Tax shelters such as 401(k) plans and other such schemes mitigate some of the burden, but because they are not comprehensive, they add distortions of their own. The net effect is almost certainly that people save less and borrow more than they would under a neutral tax code. Investment suffers, and companies hoard cash and return income to shareholders in the form of stock repurchases rather than dividends.

This effect on the way companies are financed bears emphasis. The preference for debt over equity, and for retained earnings and capital gains over dividends, is intimately connected with the stock market bubble and corporate malpractice of the late 1990s. Dividends discipline managers and empower shareholders, not least by reminding corporate boards that they have obligations to the people who own the company. Dividends promote a long-term view of a firm's prospects over an obsession with the share price and short-term speculation. Because dividends thereby tilt the balance of power between managers and owners, business organizations—which represent managers—have long been cool on proposals to lift the discrimination. That is a recommendation in itself.

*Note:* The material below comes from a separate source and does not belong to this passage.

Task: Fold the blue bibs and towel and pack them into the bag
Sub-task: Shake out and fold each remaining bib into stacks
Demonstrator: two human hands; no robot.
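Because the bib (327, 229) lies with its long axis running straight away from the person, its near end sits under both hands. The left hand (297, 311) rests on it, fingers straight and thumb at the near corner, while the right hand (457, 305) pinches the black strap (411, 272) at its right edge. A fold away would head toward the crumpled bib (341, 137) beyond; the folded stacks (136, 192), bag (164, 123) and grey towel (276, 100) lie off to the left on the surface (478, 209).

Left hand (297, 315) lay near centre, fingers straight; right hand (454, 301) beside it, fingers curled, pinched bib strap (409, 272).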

As it stands, then, the proposal to eliminate the tax on dividends is a good one. Unfortunately, the administration's overall approach to taxes and spending gets much lower marks. Two big things are wrong with it.

First, critics are right to say that the overall effect of the fiscal changes—taking last year's measures together with the new proposal—is to force the budget deficit much too high in later years. Remember that the out-year numbers, bad as they may seem, are being artificially improved in official forecasts by implausible assumptions about trends in public spending and by the scheduled reversal of some of the tax cuts. Remember too that the relative shrinkage of the working-age population will serve in the future to drive public spending higher (for instance on Social Security and Medicare), and to weaken prospects for growth in revenues.

Given all this, the long-term outlook for the deficit is grim. A responsible administration would be thinking hard right now about how to address the issue once the recovery is in place. The Bush administration shows no inclination to do so.

Deficit-control aside, there is no sign of a thought-through, productivity-enhancing fiscal strategy. If tax reform is to balance the demands of economic efficiency and fairness to taxpayers, it needs to combine a variety of changes in an integrated way. Strategic goals need to be developed to guide this process. Eliminating the tax on dividends eases the burden of taxes on savings, which is a good thing—but at the expense of worsening the deficit and shifting the tax burden from rich to poor.

It would be possible to design a strategy that lifted the burden of taxes on savings in a more thorough way while bringing the deficit under control and leaving the distribution of the tax burden relatively unchanged. But it would require a much more comprehensive proposal. Ad hoc measures taken one by one cannot reconcile these conflicting aims.

An approach with a lot to recommend it would be to move toward exempting all savings from taxes while abolishing all or most other exemptions. These measures would partially offset each other from a revenue and distributional point of view, while boosting the economy's long-term growth. To get the deficit off its current path, though, additional revenue is likely to be needed. One tax that is crying out to be raised on efficiency grounds is the gasoline tax. The revenue could be used not only to contain the deficit but also to lower other taxes or pay for reform of Medicare or Social Security. Is any of this even being considered?

The president's proposal has won praise for its boldness. True, it was a bigger package than people had expected, with a good idea at its center. Measured against a well-planned, comprehensive tax reform of the sort that the United States really needs, it was timid.